Bütçeler genellikle karmaşık ayrıntılardan oluşmaktadır. Bu belgelerde kurumsal merkezin operasyonel birimlere açtığı kaynaklar, gelecek yıl için her birimin birbirine yönelik vaatleri ve iş ya da operasyonel birimlerin taahhütleri (satış planının karşılanması için üretim biriminin talepleri vs.) listelenmektedir. Bütçelerde ayrıca hedeflerin gerçekleştirilememesi ya da karşılanması durumunda bireylerin menfaatlerinin ne olacağı da beyan edilmektedir. Mali yıl süresince her birimin hedefleri karşılamak konusundaki gelişimini düzenli raporlar haline getirmesi istenmektedir.
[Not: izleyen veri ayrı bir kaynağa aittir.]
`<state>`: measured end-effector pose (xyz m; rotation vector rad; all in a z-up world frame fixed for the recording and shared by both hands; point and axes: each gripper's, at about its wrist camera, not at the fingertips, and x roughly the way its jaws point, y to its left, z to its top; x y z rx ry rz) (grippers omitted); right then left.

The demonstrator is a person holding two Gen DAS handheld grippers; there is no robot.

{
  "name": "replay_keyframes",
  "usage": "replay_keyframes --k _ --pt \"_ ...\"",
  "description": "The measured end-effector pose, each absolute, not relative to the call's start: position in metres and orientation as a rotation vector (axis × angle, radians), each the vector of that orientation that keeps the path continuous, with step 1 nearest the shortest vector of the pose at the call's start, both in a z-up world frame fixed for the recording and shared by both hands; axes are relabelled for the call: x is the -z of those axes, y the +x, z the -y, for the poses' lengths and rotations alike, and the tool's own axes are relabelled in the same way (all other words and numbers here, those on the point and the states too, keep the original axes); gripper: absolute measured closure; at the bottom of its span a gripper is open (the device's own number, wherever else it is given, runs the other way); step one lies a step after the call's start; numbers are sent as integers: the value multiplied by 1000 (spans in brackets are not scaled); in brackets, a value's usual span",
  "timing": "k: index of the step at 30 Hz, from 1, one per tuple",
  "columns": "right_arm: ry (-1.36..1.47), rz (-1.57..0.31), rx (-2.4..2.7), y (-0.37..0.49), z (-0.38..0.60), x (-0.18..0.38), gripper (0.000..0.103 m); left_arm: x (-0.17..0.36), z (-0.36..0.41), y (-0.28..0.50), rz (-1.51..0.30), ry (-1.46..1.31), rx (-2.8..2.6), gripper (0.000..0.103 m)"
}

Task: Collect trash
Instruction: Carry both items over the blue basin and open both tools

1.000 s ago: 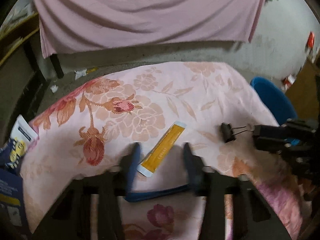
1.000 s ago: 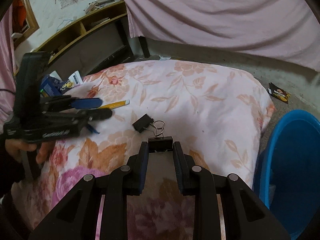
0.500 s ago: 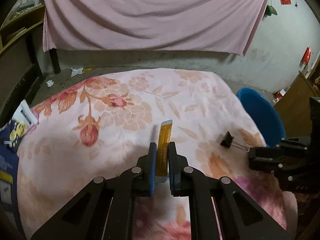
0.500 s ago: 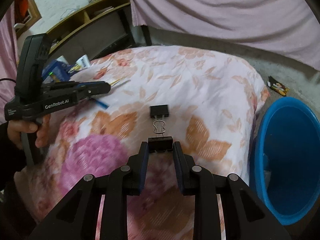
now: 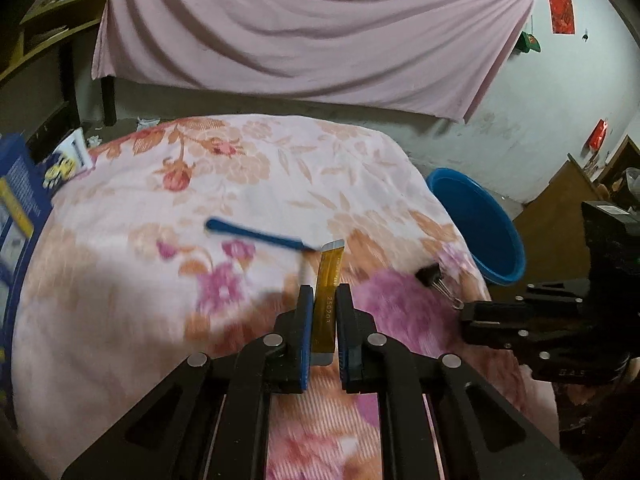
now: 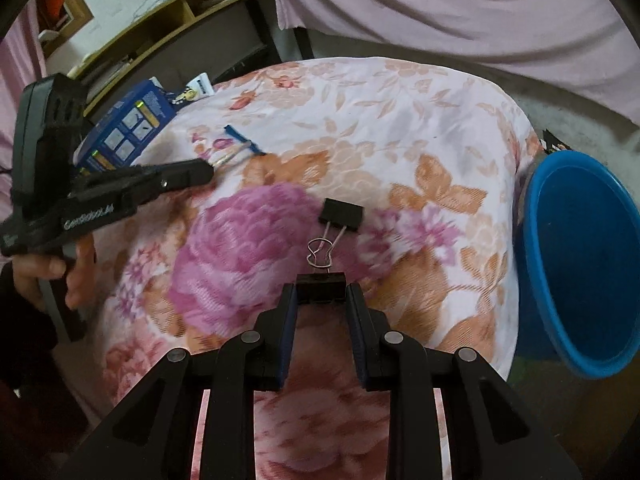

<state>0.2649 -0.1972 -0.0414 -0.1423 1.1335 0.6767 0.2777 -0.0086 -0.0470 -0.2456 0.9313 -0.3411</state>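
A yellow-orange sachet [image 5: 329,280] stands up between the pads of my left gripper [image 5: 322,294], which is shut on it above the floral cloth [image 5: 248,168]. My right gripper [image 6: 321,294] is shut on a black binder clip [image 6: 321,282]. A second black clip [image 6: 341,215] hangs from it by linked wire handles over the cloth. In the left wrist view the right gripper [image 5: 466,314] sits at the right with that second clip [image 5: 429,273] at its tip. A blue basin [image 6: 580,260] stands on the floor right of the cloth. A thin blue stick [image 5: 256,234] lies on the cloth.
A blue battery box [image 6: 128,128] and a small white packet [image 6: 198,87] sit at the cloth's far left edge. A pink sheet [image 5: 304,28] hangs behind. A wooden shelf [image 6: 168,20] lines the left wall. A hand [image 6: 44,276] holds the left gripper [image 6: 200,170].
My left gripper shut on the sachet, lifted it off the cloth and moved right. My right gripper carried the linked clips toward the blue basin. The blue stick came into view.
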Motion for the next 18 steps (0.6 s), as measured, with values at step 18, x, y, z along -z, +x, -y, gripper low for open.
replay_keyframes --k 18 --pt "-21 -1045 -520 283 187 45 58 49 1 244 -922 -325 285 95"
Güçlü bilgisayarların sonsuz yeteneklerine karşın, bahsedilen bu süreç, hala son derece zorlu ve pahalıdır. Üstelik yönetimin zamanının yaklaşık yüzde 30'unu tüketmektedir. Küresel şirketler arasında 1998 yılında yapılan bir araştırmaya göre,

şirketler planlama ve performans yönetimi süreçleri için ortalama olarak 25 bin adam / gün harcamaktadır. Şirket evliliği, birleşmeler ya da diğer yeniden yapılanma süreçlerini yaşayan şirketler için bütçelemenin getirdiği iş bu rakamın kat be kat üstündedir.
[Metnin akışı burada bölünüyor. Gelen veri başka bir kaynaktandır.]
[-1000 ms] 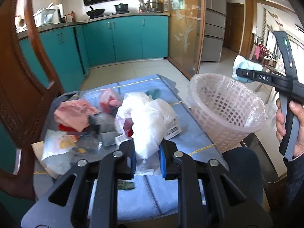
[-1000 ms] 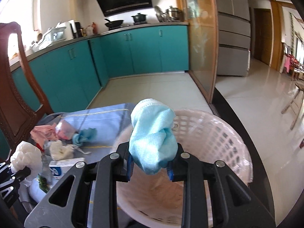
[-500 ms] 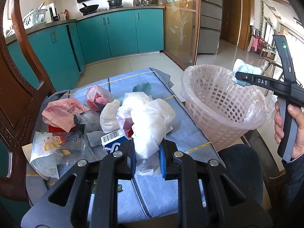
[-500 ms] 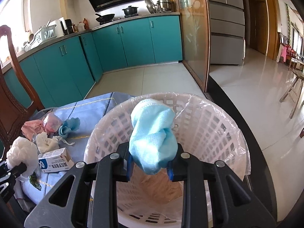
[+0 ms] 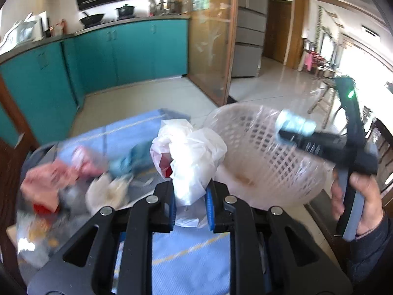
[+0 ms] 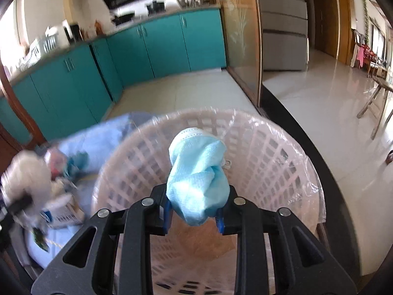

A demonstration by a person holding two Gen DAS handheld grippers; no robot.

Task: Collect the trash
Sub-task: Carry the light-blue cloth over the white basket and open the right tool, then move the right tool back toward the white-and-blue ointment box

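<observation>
Crumpled white plastic bag (image 5: 194,157), with a red item showing through its folds, held off the blue cloth just left of the basket. Bunched light-blue face mask (image 6: 197,179), white pleated edge uppermost, suspended over the open mouth of the white lattice basket (image 6: 275,152), which is lined with clear film. Remaining scraps, pink, teal and white (image 5: 73,172), lie blurred on the blue cloth.
</observation>
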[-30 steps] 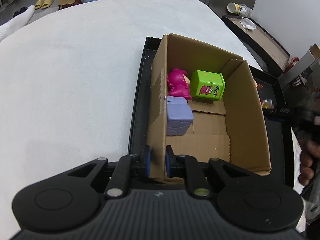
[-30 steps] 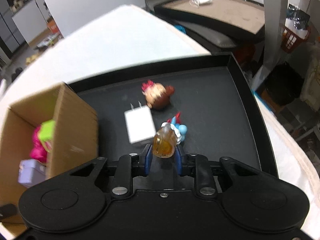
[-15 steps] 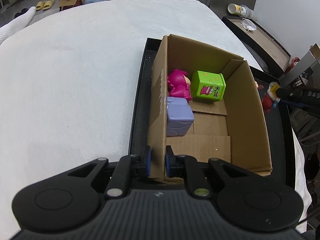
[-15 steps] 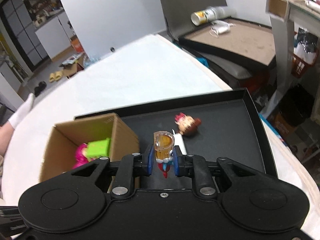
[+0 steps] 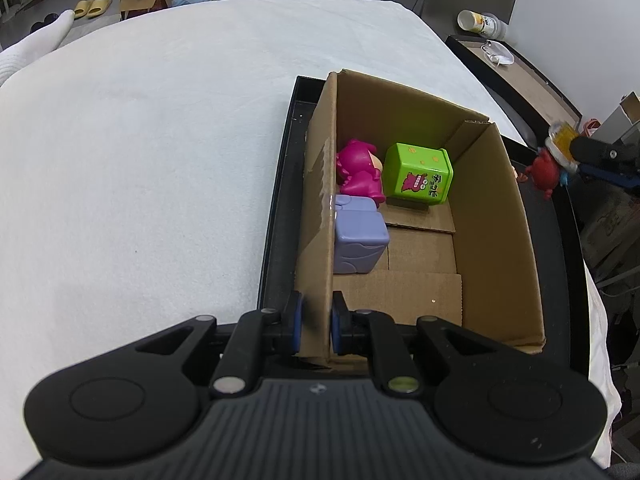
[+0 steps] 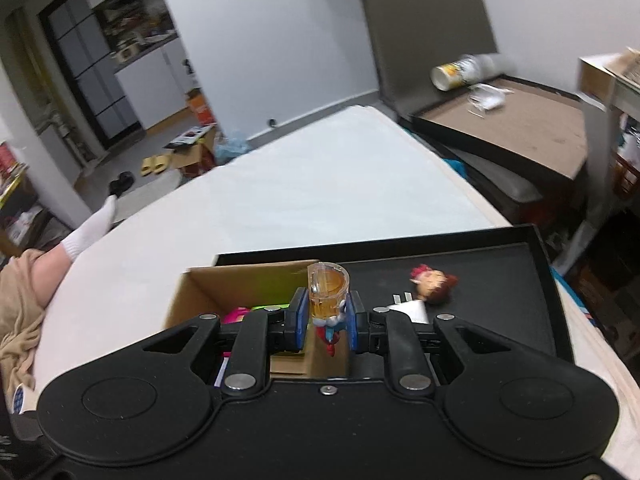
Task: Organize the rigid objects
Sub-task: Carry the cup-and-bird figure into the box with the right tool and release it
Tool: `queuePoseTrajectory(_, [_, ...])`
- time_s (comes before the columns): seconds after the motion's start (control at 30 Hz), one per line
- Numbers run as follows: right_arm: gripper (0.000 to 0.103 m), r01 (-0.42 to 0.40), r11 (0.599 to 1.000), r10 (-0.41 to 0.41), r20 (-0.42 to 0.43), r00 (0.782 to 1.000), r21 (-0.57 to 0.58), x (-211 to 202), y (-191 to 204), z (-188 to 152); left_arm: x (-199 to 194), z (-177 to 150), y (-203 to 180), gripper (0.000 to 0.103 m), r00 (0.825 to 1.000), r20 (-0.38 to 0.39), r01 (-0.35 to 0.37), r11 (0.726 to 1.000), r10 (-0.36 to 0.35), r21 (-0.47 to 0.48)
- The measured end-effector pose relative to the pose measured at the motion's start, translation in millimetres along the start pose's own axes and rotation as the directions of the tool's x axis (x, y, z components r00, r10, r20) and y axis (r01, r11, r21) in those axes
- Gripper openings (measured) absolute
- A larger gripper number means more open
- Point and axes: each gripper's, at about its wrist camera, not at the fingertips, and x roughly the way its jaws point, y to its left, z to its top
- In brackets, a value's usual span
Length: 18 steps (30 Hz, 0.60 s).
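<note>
Cardboard wall pinched in the left gripper (image 5: 314,322) jaws steadies the box (image 5: 500,216); if that grip slips, the box could skid on the black tray (image 6: 500,256). The right gripper (image 6: 328,320) jaws pinch an amber-topped figure (image 6: 328,292) above the box's near rim, which its dangling legs could clip. Inside, bare floor lies right of the purple cube (image 5: 358,242), pink figure (image 5: 358,172) and green box (image 5: 418,178)

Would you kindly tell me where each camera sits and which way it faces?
Left wrist: on the left gripper, looking steeply down into the cardboard box, whose wall it clamps.
Right wrist: on the right gripper, above the black tray, looking across the bed; it holds a toy figure.
Both show box, tray and figure.
</note>
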Motion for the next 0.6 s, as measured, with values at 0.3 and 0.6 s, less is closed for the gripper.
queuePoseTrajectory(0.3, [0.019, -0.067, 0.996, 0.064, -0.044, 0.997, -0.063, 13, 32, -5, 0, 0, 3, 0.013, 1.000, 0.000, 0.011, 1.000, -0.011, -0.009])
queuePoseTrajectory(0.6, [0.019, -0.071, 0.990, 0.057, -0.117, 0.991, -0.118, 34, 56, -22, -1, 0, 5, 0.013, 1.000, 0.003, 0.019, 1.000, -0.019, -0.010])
Giderek daha çok kişi; hatta finans alanında çalışanlar bile bütçenin gerçek değerini sorgulamaktadır. Bir araştırmaya göre bu alanda çalışanların onda dokuzu bütçelerin anlamsız ve güvenilemez olduğuna inanmaktadır. Şikayetleri arasında şu da vardır: Bütçelemeye harcadıkları zaman nedeniyle gerçekten daha fazla katma değer yaratabilecek etkinliklerden uzak kalmaktadırlar; müdürlere, karar almaları için gerekli olan bilgileri aktaramamak bunlar arasında sayılabilir. 1999'da küresel olarak yapılan bir araştırmaya göre ise finans alanında çalışanlar zamanlarının sadece yüzde 21'ini rakamları analiz ederek geçirmektedirler. Geri kalan zamanda genellikle bütçe ile ilgili toplantıda kullanılan verileri toparlamak gibi "daha az katma değer yaratan" işlerle uğraşmak zorunda kalmaktadırlar.
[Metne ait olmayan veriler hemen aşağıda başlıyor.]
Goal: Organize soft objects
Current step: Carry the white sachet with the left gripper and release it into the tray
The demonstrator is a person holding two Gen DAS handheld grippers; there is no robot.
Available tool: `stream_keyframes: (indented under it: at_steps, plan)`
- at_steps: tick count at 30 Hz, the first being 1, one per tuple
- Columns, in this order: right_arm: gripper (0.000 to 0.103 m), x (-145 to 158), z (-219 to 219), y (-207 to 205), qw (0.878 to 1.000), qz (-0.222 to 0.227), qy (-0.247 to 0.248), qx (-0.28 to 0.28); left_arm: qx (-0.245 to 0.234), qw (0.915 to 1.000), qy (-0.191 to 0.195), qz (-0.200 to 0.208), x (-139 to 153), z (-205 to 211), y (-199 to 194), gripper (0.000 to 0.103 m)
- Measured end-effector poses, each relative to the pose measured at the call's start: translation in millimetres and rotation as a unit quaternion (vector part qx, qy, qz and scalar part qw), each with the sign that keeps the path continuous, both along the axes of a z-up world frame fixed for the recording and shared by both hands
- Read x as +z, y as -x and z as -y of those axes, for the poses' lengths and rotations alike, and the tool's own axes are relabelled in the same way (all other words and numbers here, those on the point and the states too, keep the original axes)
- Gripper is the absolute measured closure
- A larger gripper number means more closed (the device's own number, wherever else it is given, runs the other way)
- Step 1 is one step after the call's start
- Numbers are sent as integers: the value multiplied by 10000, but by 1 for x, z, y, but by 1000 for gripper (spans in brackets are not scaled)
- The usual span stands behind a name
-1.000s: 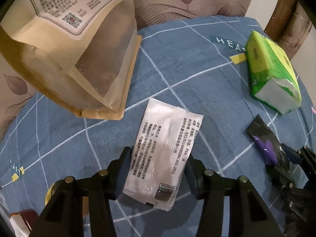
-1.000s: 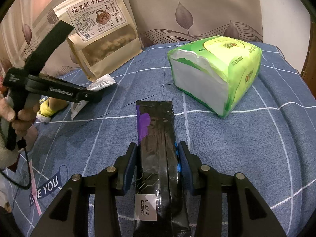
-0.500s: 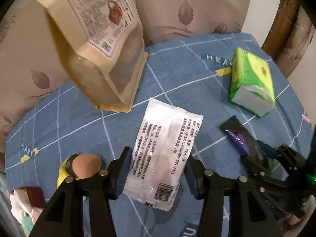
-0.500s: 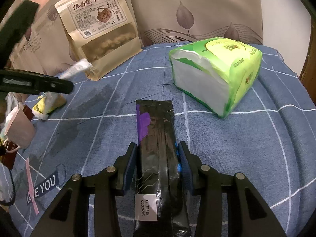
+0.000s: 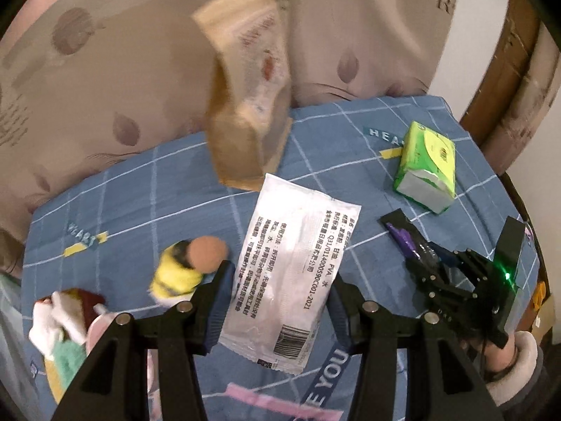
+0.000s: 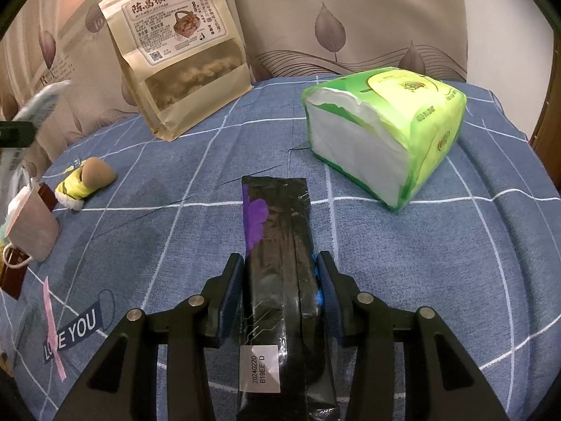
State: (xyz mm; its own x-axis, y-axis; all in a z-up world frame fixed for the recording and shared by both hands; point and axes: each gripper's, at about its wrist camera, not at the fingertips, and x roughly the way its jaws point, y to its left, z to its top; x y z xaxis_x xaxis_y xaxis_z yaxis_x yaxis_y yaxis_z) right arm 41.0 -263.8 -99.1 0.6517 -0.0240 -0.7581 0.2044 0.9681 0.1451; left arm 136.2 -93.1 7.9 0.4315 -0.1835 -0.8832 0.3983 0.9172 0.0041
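Far left edge of the blue checked bedspread (image 6: 438,245): a face mask (image 6: 31,224) lying over a dark red box (image 6: 12,273). Just beyond them, a small yellow-and-tan plush toy (image 6: 86,180) on its side. Behind, a brown paper snack bag (image 6: 178,52) upright against the leaf-print headboard (image 6: 350,17).

Left gripper (image 5: 278,301) clamps a white printed sachet (image 5: 291,266) by its long edges, pads pressing both sides; sachet held clear above the bedspread, barcode end nearest the camera.

Centre: right gripper (image 6: 278,291) closed on a long black packet (image 6: 280,263) with a purple patch; far end points away, whether it touches the cloth is unclear.

Right: green tissue pack (image 6: 389,129), white end facing, resting on the bedspread near the packet, apart from it.
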Motion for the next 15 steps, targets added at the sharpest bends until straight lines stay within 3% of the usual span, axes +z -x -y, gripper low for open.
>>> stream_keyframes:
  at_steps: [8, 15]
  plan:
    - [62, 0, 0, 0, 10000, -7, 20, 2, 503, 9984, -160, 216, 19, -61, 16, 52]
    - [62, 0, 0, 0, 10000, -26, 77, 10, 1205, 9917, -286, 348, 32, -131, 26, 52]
Bütçeler gerçekten sorumlu bir biçimde kullanıldığında organizasyondaki seviyelerin birbirini açıkça anlamasına ve tepe yönetimin birimler üzerinde kontrol sağlamasına yardımcı olabilmektedir. Ancak kötü ellerde kullanıldığında, bütçe bir yolsuzluk aracı haline gelebilmektedir. Bu tür sorunlar; özellikle ekonomik koşullar kötüye gittiğinde bütçenin performans artışı için bir baskı aracı olarak kullanılmasıyla su yüzüne çıkmaktadır.

Bütçeleme süreci ilk kez ortaya çıktığı 1920'lerde; DuPont, General Motors ve Siemens gibi büyük şirketlerde maliyet ve nakit akışını yönetmek için kullanılmaktaydı. Bütçelerin mutasyona uğrayarak bir performans sözleşmesi haline gelmesi ise 60'lı yılları bulmuştur. Bu dönemde şirketler bütçeleri sadece parayı yönetmek için değil şirketin tüm seviyedeki çalışanlarına aksiyon dikte ettirmek için de kullanmaya başlamıştır. 1970'lerin başında; yeni bir lider nesli kuruluşları yönetmeye başlayarak performans gelişimi için finansal hedeflere güvenmeye başlamıştır.

Ancak yıllık bütçelere bu denli bağlı kalınması, yenilikleri boğduğu gibi 1980 ve 90'lı yıllarda kurumsal yatırımcıların talepleri, yabancıların yerel pazarlara girmesi ve rekabetin artmasıyla ortaya çıkan maliyet baskılarına hızlı bir kurumsal yanıt verilmesine engel olmaya da başlamıştır. İş birimleri; müşterileri memnun

etmekten çok, satış hedeflerini karşılamaya çalışan elemanların istilasına uğramıştır. Yeni teknikler denemek isteyen satış ekiplerinin girişimleri, planlardaki en küçük bir değişiklik için bile onlarca imza gerektiren kurallar nedeniyle geri püskürtülmeye başlanmıştır.

Sonunda bazı firmalar, bütçenin sahadaki kişileri performans konusunda sorumluluk almaktan soğutan güçlü bir faktör olduğunun farkına varmıştır. Bu şirketler önemli bir adım atmaya karar vererek geleneksel bütçe sürecine son vermeye başlamışlardır.